The novel moves back and forth between the 1970’s and the present day but each change to the past complements the information given in the present. Leni can see her past through the fence in the no-entry zone of what used to be the town of Varosha. As the reader, we get to experience it through the eyes of her mother Pru in the 1970’s.

I found this book to be educational as well as entertaining. I had no idea there was even a war there in the ‘60s and ‘70s. As a woman nearing childbirth, it must have been frightening indeed.

For those of you who love to indulge in culinary tastes of other countries, you will delight in the wonderful meals that Leni is presented with. She is a food columnist for a magazine doing an article, so the descriptions of the food and their preparation in the book are mouth-watering. Where’s the nearest authentic Greek restaurant?

The pacing of the book was excellent. It totally drew me in and held my attention. I thoroughly enjoyed it and gave Daughter of the Winds 5 stars out of 5.

Thank you to the author for providing a copy of the book in exchange for a fair and honest review. A positive opinion was not required. All thoughts are my own.

About the Author:

Jo Bunt was born in Cyprus to British parents. It made sense to her that her first novel should be based there.
Following the family's return to England Jo went to school in Nottingham, university in Hull and then worked in London as a Recruitment Consultant for PwC for many years. Following a family illness Jo moved to Derbyshire where she now lives with her husband and her twin sons. This has enabled her to focus on her two great loves in life; her family and her writing.

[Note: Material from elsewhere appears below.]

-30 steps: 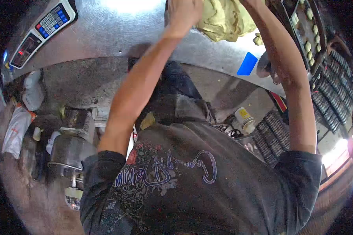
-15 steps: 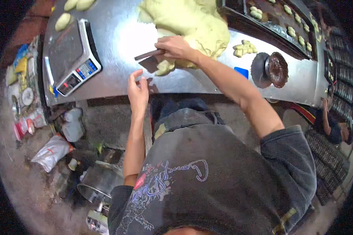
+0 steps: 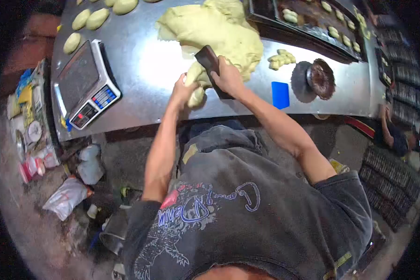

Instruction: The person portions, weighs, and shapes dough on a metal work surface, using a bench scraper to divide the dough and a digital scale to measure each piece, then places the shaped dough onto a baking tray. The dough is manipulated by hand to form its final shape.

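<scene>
A large mass of pale yellow dough (image 3: 214, 32) lies on the steel table (image 3: 140, 88). My left hand (image 3: 181, 92) is closed on a smaller dough piece (image 3: 197, 96) at the near left side of the mass. In my right hand (image 3: 228, 79) is a dark flat scraper (image 3: 207, 60), tilted with its blade down beside that piece. Left of my hands stands a digital scale (image 3: 86, 84) with a bare plate. Several rounded dough pieces (image 3: 97, 18) sit behind the scale.
A blue plastic card (image 3: 280, 94), small dough scraps (image 3: 282, 59) and a brown-coated bowl (image 3: 321, 79) are on the right. Beyond them is a dark tray (image 3: 308, 29) with shaped dough. Another person (image 3: 395, 135) is at the far right.
My left hand has moved up and right and closed on the dough piece. The scraper has swung from pointing left to a steeper tilt. The view has shifted slightly.
</scene>
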`<state>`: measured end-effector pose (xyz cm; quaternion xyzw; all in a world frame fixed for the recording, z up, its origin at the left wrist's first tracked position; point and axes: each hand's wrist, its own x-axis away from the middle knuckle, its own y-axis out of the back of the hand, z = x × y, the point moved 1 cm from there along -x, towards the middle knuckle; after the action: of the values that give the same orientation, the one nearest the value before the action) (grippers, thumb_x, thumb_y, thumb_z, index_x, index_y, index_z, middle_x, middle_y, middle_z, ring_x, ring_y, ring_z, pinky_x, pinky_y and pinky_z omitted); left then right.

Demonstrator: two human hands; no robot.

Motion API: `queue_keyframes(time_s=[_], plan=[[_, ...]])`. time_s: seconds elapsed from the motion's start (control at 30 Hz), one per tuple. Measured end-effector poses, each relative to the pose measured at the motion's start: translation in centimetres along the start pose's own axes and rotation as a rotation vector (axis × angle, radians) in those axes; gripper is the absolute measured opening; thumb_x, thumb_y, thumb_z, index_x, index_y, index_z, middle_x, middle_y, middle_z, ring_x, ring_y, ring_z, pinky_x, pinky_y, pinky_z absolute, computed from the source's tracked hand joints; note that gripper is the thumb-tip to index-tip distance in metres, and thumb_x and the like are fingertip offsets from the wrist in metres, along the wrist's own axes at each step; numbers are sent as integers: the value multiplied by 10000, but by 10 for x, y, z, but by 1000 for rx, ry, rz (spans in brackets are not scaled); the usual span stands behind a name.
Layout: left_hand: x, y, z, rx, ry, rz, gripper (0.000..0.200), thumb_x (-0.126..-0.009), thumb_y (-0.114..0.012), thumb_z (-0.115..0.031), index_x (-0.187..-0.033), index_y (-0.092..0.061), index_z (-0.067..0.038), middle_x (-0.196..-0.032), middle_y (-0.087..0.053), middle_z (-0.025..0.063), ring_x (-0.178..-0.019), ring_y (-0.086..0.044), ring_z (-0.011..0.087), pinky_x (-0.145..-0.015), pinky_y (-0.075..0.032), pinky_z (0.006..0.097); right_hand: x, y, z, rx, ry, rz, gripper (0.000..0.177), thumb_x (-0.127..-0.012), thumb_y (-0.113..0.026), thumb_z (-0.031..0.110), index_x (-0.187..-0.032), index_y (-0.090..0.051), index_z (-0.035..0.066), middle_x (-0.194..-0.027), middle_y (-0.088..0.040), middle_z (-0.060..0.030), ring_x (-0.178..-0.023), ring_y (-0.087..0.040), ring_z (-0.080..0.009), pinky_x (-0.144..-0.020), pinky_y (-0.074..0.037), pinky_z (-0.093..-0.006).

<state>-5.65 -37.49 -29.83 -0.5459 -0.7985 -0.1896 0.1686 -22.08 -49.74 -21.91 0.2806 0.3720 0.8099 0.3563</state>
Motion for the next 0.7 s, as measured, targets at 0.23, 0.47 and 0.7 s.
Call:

She remembers writing her first 'novel' when she was seven but spent her angst-ridden teenage years writing miserable and dark poetry. She mostly writes mainstream fiction but is also working on a series of children's adventure books, largely guided by her own children. When she is not writing or looking after the children Jo is an avid reader and self-confessed food snob. If she can combine the two she is a very happy lady indeed.